-1

Şöyle düşünün, dünyaya düşen herhangi bir nesnenin düşme vektörü dünyanın merkezini hedef alan bir doğru üzerinde. Üstelik eğer kütle yoğunluğu yüksek ise. kabuktan, magmadan geçebilirse, merkeze doğru çökmeye düşmeye devam ediyor. Diğer yandan ise, merkeze yaklaştıkça dünyanın nesneye uyguladığı kütle çekimi azalıyor. Bu iki veri de doğru olduğu halde, aralarında bir zıtlık-çatışma var. Bu yüzden kütleçekim alanını düşük bir basınç alanı olarak ele alıyorum. Ancak merkezdeki basınç alanı düşük olursa bu çelişki mantıklı olarak açıklanabilir. Örneğin yüksek hızla giden tır'ın arkasındaki düşük basınç alanı, yanlarından geçen hafif araçları sarsması ve tır'ın arkasına çekmesi gibi... Dünyamız galaksisiyle hareket ediyor ama bu doğrusal bir hareket değil.
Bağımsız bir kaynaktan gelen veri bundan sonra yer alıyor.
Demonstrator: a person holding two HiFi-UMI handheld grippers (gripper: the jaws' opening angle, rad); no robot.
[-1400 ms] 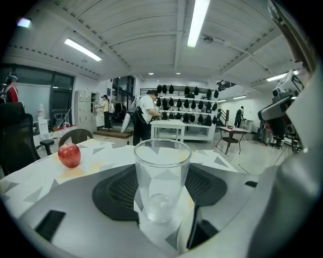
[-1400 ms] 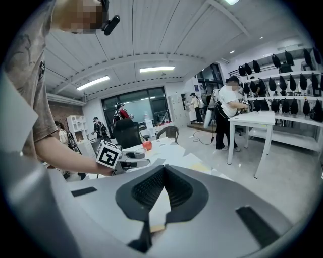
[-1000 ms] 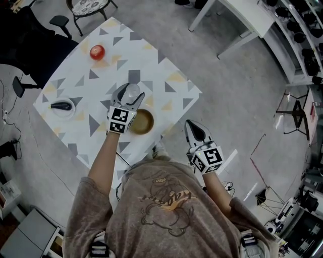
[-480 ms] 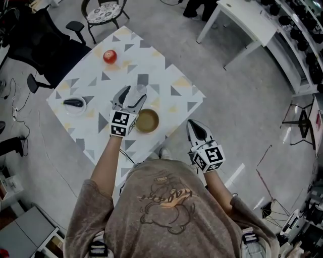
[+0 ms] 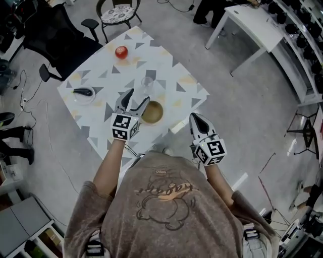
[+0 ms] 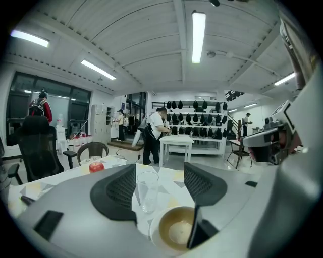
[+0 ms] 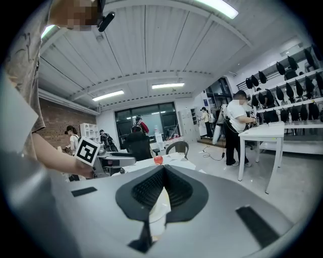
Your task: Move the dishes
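Observation:
A clear glass (image 5: pixel 147 84) stands upright on the patterned table (image 5: pixel 166 65), with a brown bowl (image 5: pixel 152 112) just in front of it. My left gripper (image 5: pixel 139 97) hovers above the table, open, its tips short of the glass and nothing between them. In the left gripper view the glass (image 6: pixel 147 189) shows beyond the left gripper (image 6: pixel 159 169), and the bowl (image 6: pixel 176 232) lies under the right jaw. My right gripper (image 5: pixel 196 118) is shut and holds nothing, off the table's near corner. In its own view the right gripper (image 7: pixel 162 171) has its jaws pressed together.
A red apple (image 5: pixel 121 52) lies at the table's far side. A small white plate (image 5: pixel 84 94) with a dark object sits at the left edge. A black office chair (image 5: pixel 60 35) and a round chair (image 5: pixel 118 12) stand behind the table, a white table (image 5: pixel 252 22) at the far right.
The left gripper had the glass between its open jaws; it has since lifted and drawn back, leaving the glass standing on the table. The right gripper rose slightly, still shut.

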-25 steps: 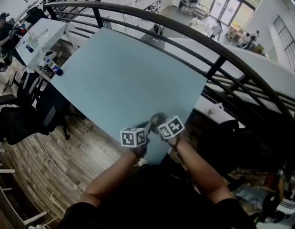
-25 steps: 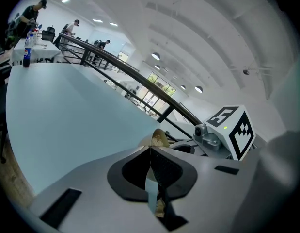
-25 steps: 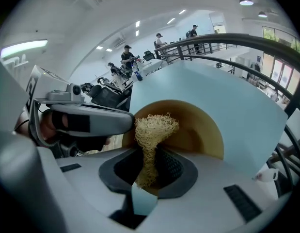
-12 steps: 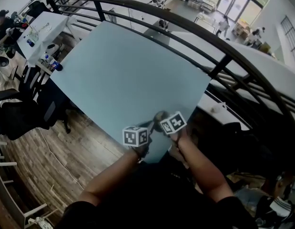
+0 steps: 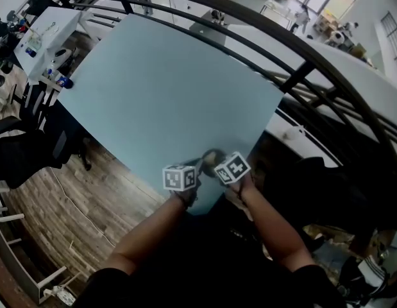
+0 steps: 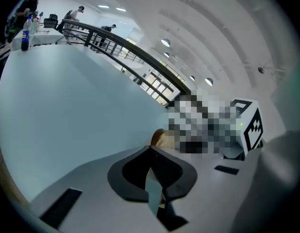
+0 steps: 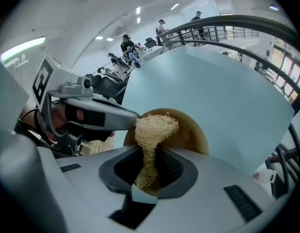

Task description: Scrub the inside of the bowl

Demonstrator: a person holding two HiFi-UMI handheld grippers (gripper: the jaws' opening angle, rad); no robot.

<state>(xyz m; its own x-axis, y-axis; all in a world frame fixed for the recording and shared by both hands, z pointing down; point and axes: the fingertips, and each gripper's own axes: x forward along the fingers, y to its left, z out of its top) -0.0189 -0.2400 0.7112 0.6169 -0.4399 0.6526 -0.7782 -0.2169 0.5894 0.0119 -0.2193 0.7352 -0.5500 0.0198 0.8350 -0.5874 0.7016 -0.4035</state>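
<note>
Nearest, head view: two bare forearms (image 5: 153, 230) reaching forward, each ending at a marker cube; both grippers close together at the near edge of the pale blue flat counter (image 5: 166, 95).

Right gripper (image 7: 150, 152): fingers (image 7: 174, 171) clamped on the stalk of a tan fibrous scrubber (image 7: 154, 125); frayed head of scrubber standing up past the fingertips and lying in front of the bowl's inner face; contact with that face not resolvable.

Left gripper (image 6: 150, 152): fingers (image 6: 130, 171) drawn together on a thin tan edge, read as the rim of the tan round bowl (image 7: 193, 130); in the right gripper view, grey tip of the left gripper touching that rim at the bowl's left side.

Bowl sitting on the counter near its near edge, between and just ahead of the two grippers, hollow side tilted towards the right gripper.

Beyond the bowl: bare counter surface stretching away.

Past the far edge: dark metal railing (image 5: 301, 69) curving across.

Further off, left: wood-plank floor (image 5: 70, 197); white counter (image 5: 47, 31) with small items on top, too small to identify.
</note>
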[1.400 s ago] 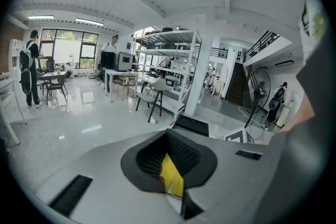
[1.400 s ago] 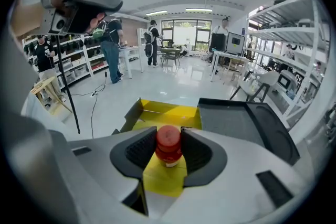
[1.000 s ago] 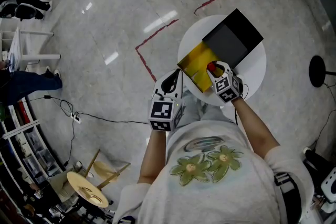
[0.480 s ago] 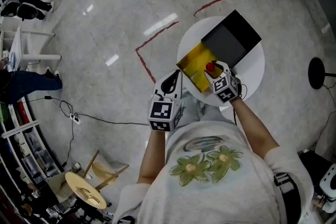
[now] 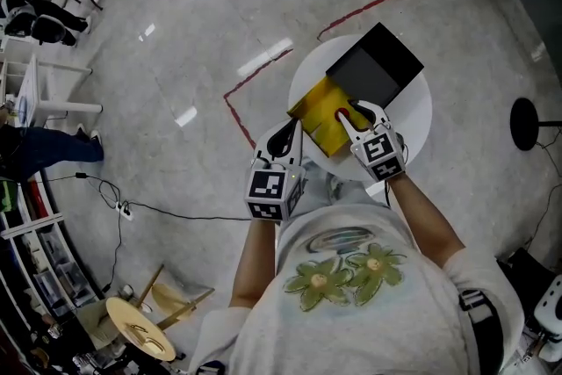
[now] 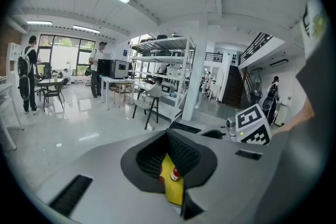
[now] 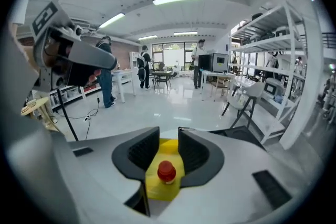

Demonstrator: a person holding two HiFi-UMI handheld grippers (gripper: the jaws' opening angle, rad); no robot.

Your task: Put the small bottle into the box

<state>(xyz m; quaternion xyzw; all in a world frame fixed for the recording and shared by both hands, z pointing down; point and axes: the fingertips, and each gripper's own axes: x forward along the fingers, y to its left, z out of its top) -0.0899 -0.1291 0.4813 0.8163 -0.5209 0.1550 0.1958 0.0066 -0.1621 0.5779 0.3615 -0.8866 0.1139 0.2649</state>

Buna karşılık evrenin genişlemesinden kaynaklanan hareketi, üç uzamsal boyutun bileşkesi üzerinden doğrusal. Bu yüzden, Kütle çekimini, kütlenin bu hareketinden kaynaklanan bir düşük basınç alanı olarak tanımlıyorum. Böyle bir hareket, bildiğimiz basınç bileşenlerinden farklı olarak, bir enerji yoğunluğuna sahip akışkan doku-ortam içinde, daha yoğun bir enerji alanının (kütlenin) hareketi olarak düşünmek gerekiyor. Açmaz da burada başlıyor. Bunun anlamı, vakum alanının yani uzay-zaman alanının , varlığı red edilmiş ve bunun ispatlandığı düşünülen "eter" veya eşeğeri ile dolu olduğu anlamına geliyor... Bu noktadan sonra, bilgilerinize göre karar sizin.